Mi hermano es una de las personas más bondadosas y honradas que conozco, aunque su pinta levante las cejas de los observadores superficiales. Su brazo tatuado del hombro a la muñeca es solo el apéndice de una armadura que incluye perforaciones varias, polos de grupos subte y una melena explosiva que hace cambiar de vereda a las beatas de su barrio. Cuando lo pude ubicar me dijo que estaba detenido en una dependencia de la Divincri. Eran casi las diez de la noche y partí en un taxi. Antes de cortar me había susurrado: “Trae mil soles”.
Al llegar me encontré con un amplio cuadrilátero limitado por escritorios. Mi hermano estaba en una silla, en medio de los policías.
–A su hermano le hemos encontrado marihuana y ketes para la venta –me dijo el detective de mayor rango en la sala.
–¿Es verdad? –volteé hacia mi hermano. Él me hizo un gesto que no supe descifrar.
–¿Sabe? –le dije al detective–. Hace tiempo tomé la decisión de asumir mis culpas ante la policía. Si cometo una falta, pago mi multa. Lo mismo esperaría de mi familia. Si la embarró, que asuma.
–Usted debería ayudar a su hermano…
–¿Y cómo me aconseja ayudarlo? Usted parece tener más experiencia que yo en estos temas.
–No sé… hay instituciones para jóvenes como él… no vale la pena que se malogre la vida…
Lo observé un rato antes de jugarme la carta final.

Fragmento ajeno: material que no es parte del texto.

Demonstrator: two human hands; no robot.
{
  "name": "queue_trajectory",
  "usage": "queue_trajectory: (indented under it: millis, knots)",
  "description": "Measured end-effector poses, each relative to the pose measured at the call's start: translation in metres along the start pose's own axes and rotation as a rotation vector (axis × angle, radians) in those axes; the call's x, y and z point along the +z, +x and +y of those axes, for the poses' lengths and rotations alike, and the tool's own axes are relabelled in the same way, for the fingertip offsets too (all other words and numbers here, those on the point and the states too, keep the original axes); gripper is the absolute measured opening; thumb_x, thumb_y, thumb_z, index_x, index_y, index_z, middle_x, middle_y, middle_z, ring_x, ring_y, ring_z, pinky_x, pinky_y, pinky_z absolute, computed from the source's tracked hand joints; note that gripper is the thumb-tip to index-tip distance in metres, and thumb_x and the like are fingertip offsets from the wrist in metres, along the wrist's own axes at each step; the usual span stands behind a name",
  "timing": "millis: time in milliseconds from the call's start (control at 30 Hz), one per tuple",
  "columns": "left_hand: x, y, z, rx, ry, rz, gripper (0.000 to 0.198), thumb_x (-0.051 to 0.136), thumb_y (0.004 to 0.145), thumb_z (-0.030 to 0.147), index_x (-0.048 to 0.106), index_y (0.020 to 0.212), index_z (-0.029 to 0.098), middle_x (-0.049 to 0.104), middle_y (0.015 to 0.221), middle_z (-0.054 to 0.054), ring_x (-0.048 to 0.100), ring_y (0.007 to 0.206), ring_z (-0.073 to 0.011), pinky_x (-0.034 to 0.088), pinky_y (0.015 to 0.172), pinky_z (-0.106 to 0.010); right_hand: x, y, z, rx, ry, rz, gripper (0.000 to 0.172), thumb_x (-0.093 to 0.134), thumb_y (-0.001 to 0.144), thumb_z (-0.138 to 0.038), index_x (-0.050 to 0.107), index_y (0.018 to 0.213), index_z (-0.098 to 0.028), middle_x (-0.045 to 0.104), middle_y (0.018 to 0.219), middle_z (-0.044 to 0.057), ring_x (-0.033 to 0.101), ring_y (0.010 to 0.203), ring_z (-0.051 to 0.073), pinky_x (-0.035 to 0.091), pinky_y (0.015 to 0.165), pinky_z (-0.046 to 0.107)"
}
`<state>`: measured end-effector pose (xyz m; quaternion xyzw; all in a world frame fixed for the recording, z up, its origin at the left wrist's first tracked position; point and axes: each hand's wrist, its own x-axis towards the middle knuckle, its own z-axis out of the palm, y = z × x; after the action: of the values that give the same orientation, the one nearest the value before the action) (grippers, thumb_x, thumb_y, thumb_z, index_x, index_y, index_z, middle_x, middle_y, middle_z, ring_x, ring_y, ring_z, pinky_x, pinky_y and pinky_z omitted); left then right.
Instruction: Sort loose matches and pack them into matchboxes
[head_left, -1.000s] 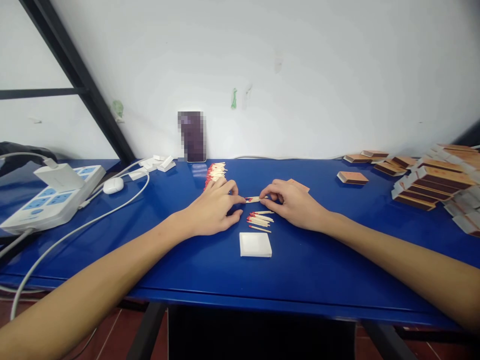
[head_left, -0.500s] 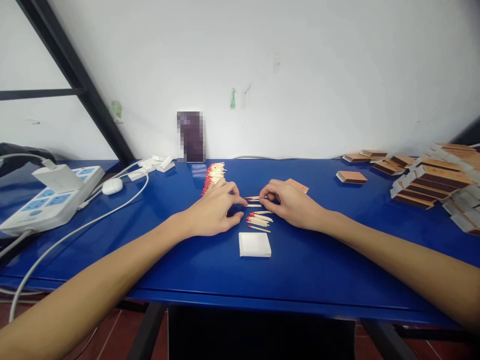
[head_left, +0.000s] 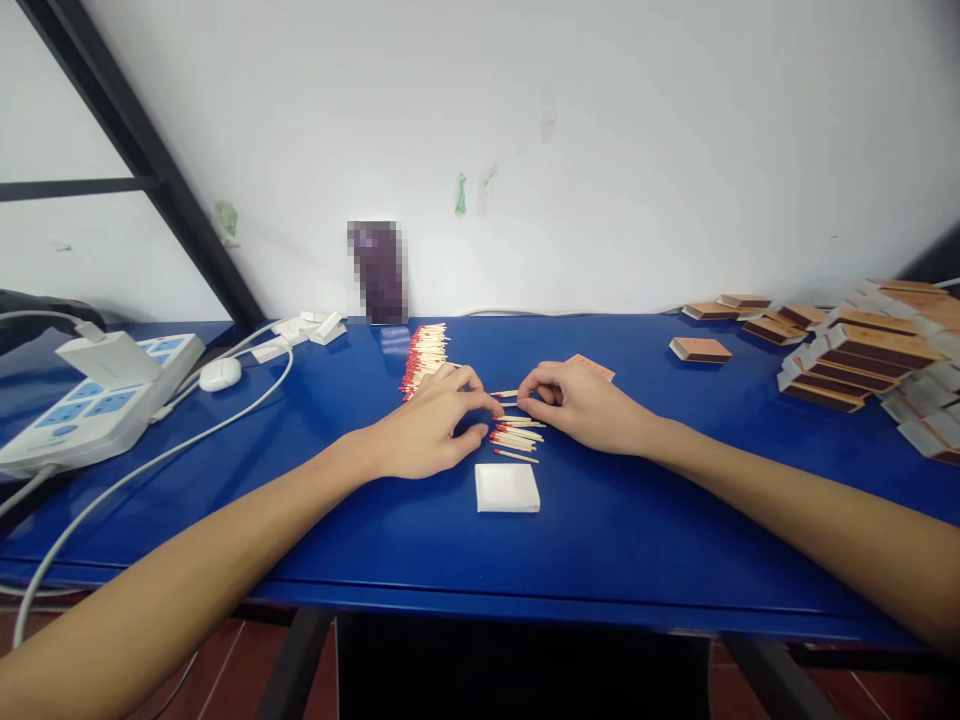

–Usted no sabe a qué me dedico, ¿verdad?
–No.
–Le voy a confesar algo –le dije, mientras señalaba mi teléfono–. Yo venía dispuesto a hacer un escándalo mediático si es que veía que se estaba cometiendo una injusticia pero, ahora que he conversado con usted, me doy cuenta de que quiere lo mejor para mi hermano. Y por eso mismo le voy a pedir que lo deje ir conmigo.
El policía me miró pensativo. Sus compañeros nos observaban en silencio.
–Tengo que hablarlo con mi superior…
A los diez minutos entró el superior, un tipo envalentonado que se puso a sermonear a mi hermano mientras me miraba de reojo. Yo decidí no caer en su juego y giré la vista hacia el televisor. Al final de su pantomima, el superior ordenó que le devolvieran sus cosas.
En el taxi, mi hermano ya me pudo contar su versión. Había salido con su amigo Walter a comprar chifles antes del último Perú-Ecuador cuando dos patrullas que pasaban vomitaron a los mismos policías que yo iría a ver en la dependencia. Ambos fueron estampados, entre insultos y golpes, contra una pared y se vieron esposados. “Por fin tenemos pesca”, se mofaron los tombos. “A luca el tramboyo”.
–¿Y Walter?–le pregunté.
–Vino su hermana y creo que pagó. Pucha –bromeó tristemente–, creo que voy a cortarme el pelo para evitarme problemas…
No es raro que solo el 13% de peruanos denuncie los robos que les hacen y que el resto desconfíe de las dependencias policiales. No, hermano. A quien debemos cortarle, pero los huevos, es a esos tipos con placa que hicieron polvo nuestra tranquilidad. Y, de paso, las alas de gallito a ese ministro que busca pleito en los medios en vez de trabajar calladito para hacer una revolución de verdad en nuestra policía.